Much depends of course on the spirit in which this is worked, but it only refers to the High Court—which is not, speaking generally, the poor man’s Court—and it seems unlikely on the face of it that a scheme of this kind, with no one in particular to look after it and advertise its existence, will do away with the undesirable activity of the speculative solicitor. One wishes it well, but except perhaps in relation to divorce cases it does not appear on paper to be of great practical use.
The fact is that it is not a very hopeful thing to go to lawyers and committees of lawyers for reforms unless you have the driving power of the business man behind them. Nothing was to be more disastrous according to legal prophecy than the institution of the Public Trustee. No reform has done more to mitigate domestic worries and anxiety than this beneficent institution. Lawyers and laymen nowadays concur in casting their troubles upon him and sheltering themselves and their clients beneath his protecting wing. If we are ever to have a proper system of legal advice for the poor it will, I think, have to be made an official department with a business head of affairs and attached lawyers. It might perhaps be added to the duties of Labour Exchanges, but in any case it should be a department of the Board of Trade, and it should have branches throughout the country and power to help the poor in all the Courts of the country. A device for suing in forma pauperis working only in London, such as is set up by the new rules, cannot be of much avail in tackling the problem of placing legal advice and assistance at the call of the poor.

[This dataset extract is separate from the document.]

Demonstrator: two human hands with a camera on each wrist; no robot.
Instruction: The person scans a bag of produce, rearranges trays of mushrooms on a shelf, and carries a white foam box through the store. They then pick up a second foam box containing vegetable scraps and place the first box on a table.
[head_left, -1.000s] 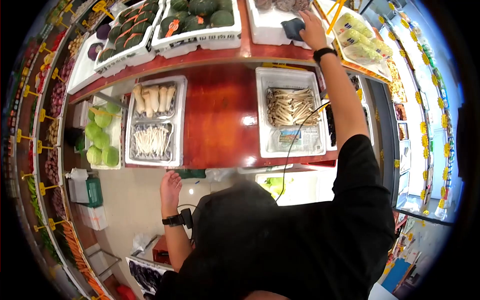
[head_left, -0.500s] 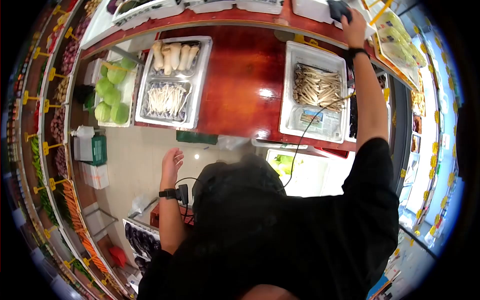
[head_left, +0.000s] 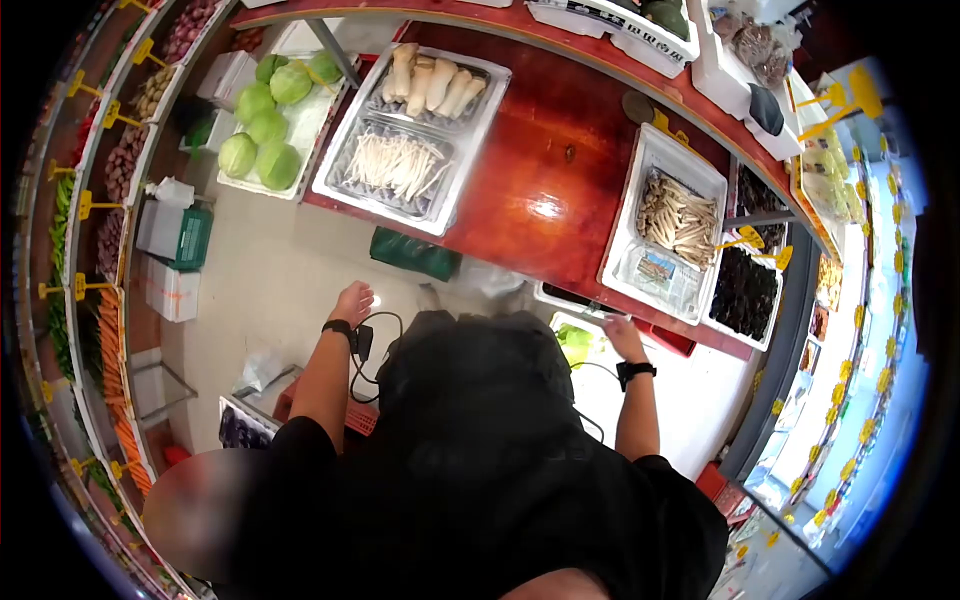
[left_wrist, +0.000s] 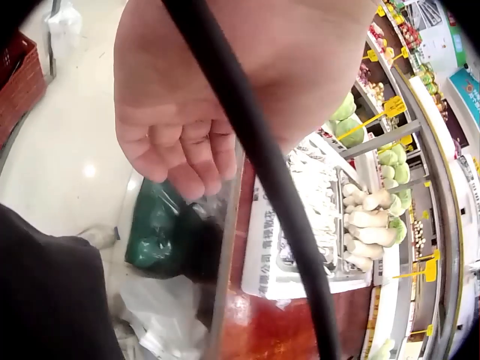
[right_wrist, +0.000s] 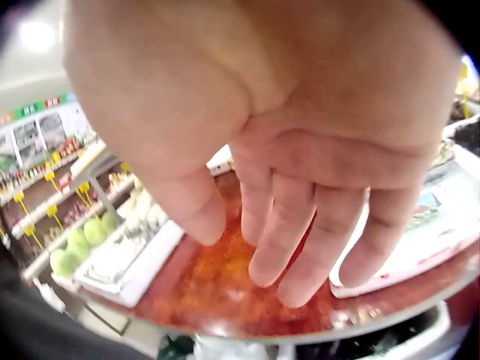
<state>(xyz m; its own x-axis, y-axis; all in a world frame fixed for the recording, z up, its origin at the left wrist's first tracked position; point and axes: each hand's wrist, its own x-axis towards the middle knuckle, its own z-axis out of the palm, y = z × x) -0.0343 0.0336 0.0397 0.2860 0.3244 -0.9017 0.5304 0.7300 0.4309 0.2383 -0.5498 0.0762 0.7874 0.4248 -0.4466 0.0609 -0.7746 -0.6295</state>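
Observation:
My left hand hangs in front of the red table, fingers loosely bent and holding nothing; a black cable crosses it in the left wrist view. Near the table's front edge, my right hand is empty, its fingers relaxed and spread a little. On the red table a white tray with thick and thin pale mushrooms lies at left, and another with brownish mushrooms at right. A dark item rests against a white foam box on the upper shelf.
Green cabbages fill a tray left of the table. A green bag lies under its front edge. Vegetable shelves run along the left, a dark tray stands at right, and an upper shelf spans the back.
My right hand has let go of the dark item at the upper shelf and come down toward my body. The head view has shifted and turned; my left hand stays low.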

I wish some experiments of a voluntary nature could be made of a more extended character than the poor man’s lawyer societies that are attached to University settlements, and do good work in advising the poor. It is really in Court that a poor man wants assistance. I often think that a poor man or woman coming into a Court for the first time is like the average middle-class Englishman when he finds himself on Calais Pier without a word of French speech at his command and entire ignorance of the ways of the douane. How he clings to a friendly interpreter with a gold band round his hat. How extravagantly he rewards him when he and all his luggage are at length safely in the train.

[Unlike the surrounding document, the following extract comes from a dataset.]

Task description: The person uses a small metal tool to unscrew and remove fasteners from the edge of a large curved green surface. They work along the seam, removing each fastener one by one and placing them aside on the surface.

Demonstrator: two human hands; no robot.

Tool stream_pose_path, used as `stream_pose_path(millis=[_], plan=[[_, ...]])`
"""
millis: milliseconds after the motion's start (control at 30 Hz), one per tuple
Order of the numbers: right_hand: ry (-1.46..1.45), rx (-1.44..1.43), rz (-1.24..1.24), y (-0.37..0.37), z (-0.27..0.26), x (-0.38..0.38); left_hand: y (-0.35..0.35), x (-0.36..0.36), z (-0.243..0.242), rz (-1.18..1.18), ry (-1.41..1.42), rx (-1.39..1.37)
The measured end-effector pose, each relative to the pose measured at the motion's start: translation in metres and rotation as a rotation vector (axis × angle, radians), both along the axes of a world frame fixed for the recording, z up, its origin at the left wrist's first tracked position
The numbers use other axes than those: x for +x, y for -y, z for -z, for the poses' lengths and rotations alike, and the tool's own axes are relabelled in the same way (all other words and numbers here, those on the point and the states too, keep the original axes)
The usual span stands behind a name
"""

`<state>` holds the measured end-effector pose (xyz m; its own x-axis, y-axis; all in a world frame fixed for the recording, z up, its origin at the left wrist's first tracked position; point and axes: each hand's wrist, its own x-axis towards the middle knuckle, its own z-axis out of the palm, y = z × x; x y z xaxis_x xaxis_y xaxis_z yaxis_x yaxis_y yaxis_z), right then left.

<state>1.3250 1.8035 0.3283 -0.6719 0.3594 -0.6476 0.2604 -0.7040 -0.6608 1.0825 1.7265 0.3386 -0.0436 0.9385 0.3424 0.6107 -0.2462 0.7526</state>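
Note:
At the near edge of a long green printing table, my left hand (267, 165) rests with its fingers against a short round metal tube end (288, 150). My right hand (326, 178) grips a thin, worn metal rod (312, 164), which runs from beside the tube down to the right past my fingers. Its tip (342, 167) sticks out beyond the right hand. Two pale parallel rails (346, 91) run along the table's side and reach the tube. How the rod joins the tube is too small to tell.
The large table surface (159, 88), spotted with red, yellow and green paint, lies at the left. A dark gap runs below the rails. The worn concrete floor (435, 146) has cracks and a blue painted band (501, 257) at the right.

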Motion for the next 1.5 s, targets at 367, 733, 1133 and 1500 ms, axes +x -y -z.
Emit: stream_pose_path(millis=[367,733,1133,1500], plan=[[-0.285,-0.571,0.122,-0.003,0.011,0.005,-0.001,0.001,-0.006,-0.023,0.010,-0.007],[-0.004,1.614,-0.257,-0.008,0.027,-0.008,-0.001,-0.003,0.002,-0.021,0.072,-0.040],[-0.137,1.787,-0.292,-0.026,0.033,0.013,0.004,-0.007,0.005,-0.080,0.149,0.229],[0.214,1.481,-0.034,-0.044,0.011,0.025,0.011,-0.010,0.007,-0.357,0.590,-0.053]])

And why should not we encourage an amateur legal interpreter in our County Courts just as we welcome missionaries in our police Courts. I should like to see practising in each Court an official friend of the poor, ready to state the case of a poor man or woman who sought his assistance. There is an existing section of the County Courts Act allowing a friend to appear for anyone by leave of the judge if he does not do it for fee or reward, and on that foundation something might be built.

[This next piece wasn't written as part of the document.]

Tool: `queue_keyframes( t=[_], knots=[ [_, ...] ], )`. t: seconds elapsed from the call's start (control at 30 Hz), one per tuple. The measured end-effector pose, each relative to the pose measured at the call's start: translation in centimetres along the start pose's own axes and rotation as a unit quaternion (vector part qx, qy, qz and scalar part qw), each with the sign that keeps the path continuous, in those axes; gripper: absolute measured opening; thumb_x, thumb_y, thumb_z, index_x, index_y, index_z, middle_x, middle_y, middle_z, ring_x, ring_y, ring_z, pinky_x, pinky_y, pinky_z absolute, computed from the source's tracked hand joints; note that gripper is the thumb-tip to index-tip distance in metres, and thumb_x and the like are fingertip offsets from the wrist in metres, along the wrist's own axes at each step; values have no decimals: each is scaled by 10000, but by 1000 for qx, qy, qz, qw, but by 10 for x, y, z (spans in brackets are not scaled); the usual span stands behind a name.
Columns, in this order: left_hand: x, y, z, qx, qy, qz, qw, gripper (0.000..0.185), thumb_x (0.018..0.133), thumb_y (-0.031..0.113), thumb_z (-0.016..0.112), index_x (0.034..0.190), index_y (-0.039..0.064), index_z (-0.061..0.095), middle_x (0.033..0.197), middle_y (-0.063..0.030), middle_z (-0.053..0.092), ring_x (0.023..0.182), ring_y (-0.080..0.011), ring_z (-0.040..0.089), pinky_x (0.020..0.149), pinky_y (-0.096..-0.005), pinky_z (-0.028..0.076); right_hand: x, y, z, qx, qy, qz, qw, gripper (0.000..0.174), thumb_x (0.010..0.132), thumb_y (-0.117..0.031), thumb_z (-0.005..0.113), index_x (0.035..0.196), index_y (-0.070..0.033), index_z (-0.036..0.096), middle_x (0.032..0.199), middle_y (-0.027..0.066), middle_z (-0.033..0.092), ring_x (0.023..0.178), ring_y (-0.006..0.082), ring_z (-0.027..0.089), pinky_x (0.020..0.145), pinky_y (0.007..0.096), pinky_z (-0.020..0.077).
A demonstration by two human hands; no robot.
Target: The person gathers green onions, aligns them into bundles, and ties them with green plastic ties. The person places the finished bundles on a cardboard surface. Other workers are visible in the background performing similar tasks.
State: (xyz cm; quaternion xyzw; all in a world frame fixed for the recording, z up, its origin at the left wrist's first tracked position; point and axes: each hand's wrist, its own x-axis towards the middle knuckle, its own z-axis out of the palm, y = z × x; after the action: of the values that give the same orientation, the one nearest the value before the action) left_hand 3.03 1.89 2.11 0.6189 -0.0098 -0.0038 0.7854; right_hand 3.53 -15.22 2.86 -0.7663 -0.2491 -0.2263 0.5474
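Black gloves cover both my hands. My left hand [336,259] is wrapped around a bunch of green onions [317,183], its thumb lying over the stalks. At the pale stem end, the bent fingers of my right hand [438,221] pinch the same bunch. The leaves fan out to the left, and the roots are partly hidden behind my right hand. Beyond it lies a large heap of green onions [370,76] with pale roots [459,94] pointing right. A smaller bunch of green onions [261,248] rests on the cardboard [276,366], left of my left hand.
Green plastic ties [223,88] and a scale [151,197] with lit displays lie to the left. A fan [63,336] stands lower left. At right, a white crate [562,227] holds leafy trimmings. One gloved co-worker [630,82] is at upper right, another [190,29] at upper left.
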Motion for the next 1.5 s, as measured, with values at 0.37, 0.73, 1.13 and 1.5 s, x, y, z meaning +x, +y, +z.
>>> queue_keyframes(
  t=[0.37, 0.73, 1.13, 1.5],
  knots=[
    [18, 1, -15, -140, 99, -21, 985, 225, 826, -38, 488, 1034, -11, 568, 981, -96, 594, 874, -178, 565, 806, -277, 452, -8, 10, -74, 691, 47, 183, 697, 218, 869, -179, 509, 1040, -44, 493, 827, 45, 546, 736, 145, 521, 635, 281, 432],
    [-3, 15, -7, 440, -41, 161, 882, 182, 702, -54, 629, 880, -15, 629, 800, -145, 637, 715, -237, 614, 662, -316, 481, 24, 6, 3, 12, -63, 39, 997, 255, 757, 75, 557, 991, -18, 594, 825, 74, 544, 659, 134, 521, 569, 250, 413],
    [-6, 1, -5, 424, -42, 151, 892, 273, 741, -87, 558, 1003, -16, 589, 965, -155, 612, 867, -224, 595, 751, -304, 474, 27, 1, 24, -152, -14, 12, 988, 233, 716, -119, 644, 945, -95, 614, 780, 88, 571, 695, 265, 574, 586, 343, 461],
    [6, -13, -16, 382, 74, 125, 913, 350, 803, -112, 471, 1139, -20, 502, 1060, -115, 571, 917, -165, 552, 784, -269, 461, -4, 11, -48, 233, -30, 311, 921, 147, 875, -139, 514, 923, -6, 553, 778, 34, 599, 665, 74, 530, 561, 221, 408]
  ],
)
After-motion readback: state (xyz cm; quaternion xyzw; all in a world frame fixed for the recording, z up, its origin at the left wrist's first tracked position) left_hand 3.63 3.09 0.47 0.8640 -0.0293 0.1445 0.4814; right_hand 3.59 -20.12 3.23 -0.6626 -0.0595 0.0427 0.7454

I remember a clergyman, Father Gething, appearing for an old army pensioner against an insurance society with complicated rules, and asking to be allowed to address me, and conduct the old man’s case. Sir William Cobbett, not having in his mind for the moment the section I refer to, objected. I asked Father Gething whether he was going to recover any “fee or reward” for acting in the case.
“Certainly not,” replied the reverend gentleman.
“But perhaps,” I continued—somewhat mischievously—“Sir William is going to contend that the word ‘reward’ in the statute means not only reward in this world, but the next.”
Sir William smiled and shook his head at me in dignified reproof. He was not going to argue this, and with his very good will and assistance the clergyman conducted the case, and in the end secured a victory.
In the Army Courts-Martial a prisoner is always allowed a friend to advise him and to take a limited part in the proceedings, and I cannot help thinking that long before the poor man has his panel lawyer voluntary charity will be allowed to supply him with a “friend,” who shall be trained in the law, but ready to give his services to the poor without fee or reward.
Many will think that the suggestions that I have sketched out of assistance to poor people are chimerical and that in any case they are likely to be costly and that the grievance, such as it is, is not worth the money to be spent on the remedy. At one time I seem to be calling out for no lawyers and here I am demanding more lawyers. The inconsistency is only apparent. In all legal reforms I place in the forefront conciliation. I want to see the French “preliminary of conciliation” applied without delay to all small cases and I want the judge of the County Court to be clothed with the duty of the French juge de paix, whose business it is, in the first instance, to bring the parties together and get them to shake hands. Only when that fails, or in those cases where litigation is essential and necessary to the proper determination of a real dispute, should I ask the State to assign counsel and solicitor to the poor. If a poor man has an honest suit with a rich man it should be a point of honour with the Courts to see that he is not at a disadvantage in their procedure.